歩いている間あの小町から聞いた数少ない幻想郷の情報を頭の中でまとめていた。
・此処は忘れられたモノが来る場所、恐らく俺が生きている間いた場所とは全く違う所
・小町のような強い奴や映姫のような不思議な物を作る技術が発達している
・この森は果てしなく広い
「ふぅ、喉渇いてきたな。まぁ幽霊なら飲み食いしなくても死なねえか」
自分は幽霊....とても不思議な感覚だ。別に死というものは怖くなかった。しかし、死んだ後はゆっくりしていられるのかと思ったが幽霊になってしまった。....生きている時もこんな森の中を走っていたな。
「あ?俺って幽霊なんだよな。なら、何で実体があるんだ?」
俺の考えている幽霊は体が半透明で実体が無い。そんなものを想像する。実際、妙に体が軽い感覚があるが実体はある。
「体が軽いなら飛べんのか?いや、そんな筈無いか」
無難に徒歩で何処か過ごせそうな場所を探す事にした。
また、暫く歩くと森を抜けて草原に出た。
そこには沢山の向日葵が咲いていた。
「....綺麗だ」
「あら?そう言ってくれると嬉しいわ」
「!?」
後ろを振り向くと傘を差した女が立っていた。驚きのあまりすぐに距離を取る。
(いつの間に立っていた?それにこいつ....あの小町よりも強い....)
「フフフッ、いきなり離れるなんて悲しいわ。それより....虐め甲斐がありそうね」
「あんた、一体何なんだ?」
「へぇ、服を見ると外来人かしら?けど、どうして人じゃ無いのかしら?まぁ良いわ、此処を綺麗って言ってくれた代わりにあなたの質問に答えてあげるわ。私は風見幽香、妖怪よ」
「妖怪だと?此処は一体どんな場所なんだ?」
「それより、立ち話もなんだから私の家でお茶しながら話さない?そしたら、あなたが行った方が良い所まで案内してあげるわよ?」
危険な女ではあるが此処に住んでいる人に教えてもらう方が良い
ここは女の口車に乗って家に行くとするか
女の家は向日葵畑の真ん中にあり家の大きさから考えると一人暮らしだといることが分かる
家の中に入り、椅子に座るとすぐにお茶を出してきた
「早速だが、此処について聞かせてくれ」
「まずは、貴方の自己紹介が先じゃ無いの?」
女はよほど腕に自信があるらしい、実際今の状況で何処から攻撃しても勝てる気がしない。本能がそう言っている。
「名前はジン、死んでから此処にきた」
「へぇ、訳ありそうだからそれ以上は聞かないことにするわ。
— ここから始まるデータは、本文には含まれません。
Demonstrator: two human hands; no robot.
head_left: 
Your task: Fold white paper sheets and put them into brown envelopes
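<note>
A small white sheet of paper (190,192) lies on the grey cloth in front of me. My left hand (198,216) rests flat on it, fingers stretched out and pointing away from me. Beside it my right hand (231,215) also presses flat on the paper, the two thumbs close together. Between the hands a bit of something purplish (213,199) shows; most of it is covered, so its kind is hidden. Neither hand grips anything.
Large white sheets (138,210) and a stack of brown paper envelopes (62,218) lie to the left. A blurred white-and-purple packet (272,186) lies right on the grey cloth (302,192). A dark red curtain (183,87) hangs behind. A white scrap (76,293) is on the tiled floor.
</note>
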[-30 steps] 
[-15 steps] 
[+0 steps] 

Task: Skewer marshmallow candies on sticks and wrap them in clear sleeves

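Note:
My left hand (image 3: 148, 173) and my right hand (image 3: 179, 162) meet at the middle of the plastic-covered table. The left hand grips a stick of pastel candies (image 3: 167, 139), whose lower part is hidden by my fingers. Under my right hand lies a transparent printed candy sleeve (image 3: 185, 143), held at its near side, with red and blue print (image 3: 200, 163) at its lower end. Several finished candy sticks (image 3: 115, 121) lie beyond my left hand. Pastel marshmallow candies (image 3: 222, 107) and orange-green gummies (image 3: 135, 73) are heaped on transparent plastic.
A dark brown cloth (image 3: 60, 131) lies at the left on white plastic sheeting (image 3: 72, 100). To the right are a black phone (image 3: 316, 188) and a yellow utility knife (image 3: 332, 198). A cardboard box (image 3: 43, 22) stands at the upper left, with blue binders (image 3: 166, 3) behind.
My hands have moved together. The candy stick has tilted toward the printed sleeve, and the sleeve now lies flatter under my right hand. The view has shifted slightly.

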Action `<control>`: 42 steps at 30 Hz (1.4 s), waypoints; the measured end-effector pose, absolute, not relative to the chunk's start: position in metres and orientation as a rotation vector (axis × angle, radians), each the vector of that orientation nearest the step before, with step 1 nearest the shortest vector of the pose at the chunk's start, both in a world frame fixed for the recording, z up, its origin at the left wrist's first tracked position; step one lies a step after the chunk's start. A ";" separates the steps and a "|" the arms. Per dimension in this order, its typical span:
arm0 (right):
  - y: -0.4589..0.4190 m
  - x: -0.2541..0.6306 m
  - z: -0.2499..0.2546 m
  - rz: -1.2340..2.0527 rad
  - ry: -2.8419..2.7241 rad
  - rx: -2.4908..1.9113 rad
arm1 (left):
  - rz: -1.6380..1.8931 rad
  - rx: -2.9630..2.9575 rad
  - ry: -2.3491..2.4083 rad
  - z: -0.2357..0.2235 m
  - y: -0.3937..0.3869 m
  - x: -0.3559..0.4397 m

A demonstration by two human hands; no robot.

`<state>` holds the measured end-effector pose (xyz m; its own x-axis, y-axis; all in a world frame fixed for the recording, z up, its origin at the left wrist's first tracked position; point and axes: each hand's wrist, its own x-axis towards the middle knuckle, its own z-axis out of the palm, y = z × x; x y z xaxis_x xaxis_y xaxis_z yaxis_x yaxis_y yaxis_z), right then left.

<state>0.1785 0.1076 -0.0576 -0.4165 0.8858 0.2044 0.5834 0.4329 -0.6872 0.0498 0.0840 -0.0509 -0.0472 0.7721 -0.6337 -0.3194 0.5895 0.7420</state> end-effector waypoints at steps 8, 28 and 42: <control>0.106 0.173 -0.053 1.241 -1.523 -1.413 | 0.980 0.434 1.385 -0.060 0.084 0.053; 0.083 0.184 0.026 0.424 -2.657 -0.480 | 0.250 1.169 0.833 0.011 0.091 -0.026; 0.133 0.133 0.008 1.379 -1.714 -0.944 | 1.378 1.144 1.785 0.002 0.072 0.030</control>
それじゃあ、此処について詳しく説明するわ」
少女?説明中
「....なるほど、そんな不思議な所に俺は来たのか」
女の話を聞く限りでは此処には人間、妖怪、幽霊、魔女、神など何でもかんでもいるらしい。それと、人間や幽霊には霊力、妖怪には妖力、魔女には魔力、神には神力といった力もあり言わばファンタジーの世界だ。
「そうね。それと貴方、実体を作れる幽霊は相当霊力の多いやつしかいないから珍しいわよ」
「珍しがられてもこっちは霊力の使い方とか知らないぞ」
「大丈夫よ。今から霊力のエキスパートの所に奥ってあげるから」
「知り合いなのか?」
「一度会った程度ね。その時は嫌な目で見られたわ」
「....大丈夫なのか?」
大丈夫よ。と聞き外に出る。太陽はもう沈みかけていて長い時間話していた事が分かる。
「じゃあ、死なないから安心しなさい」
「ハァ?ッッ!」
外に出るといきなり傘で殴られ、体が吹っ飛ぶ。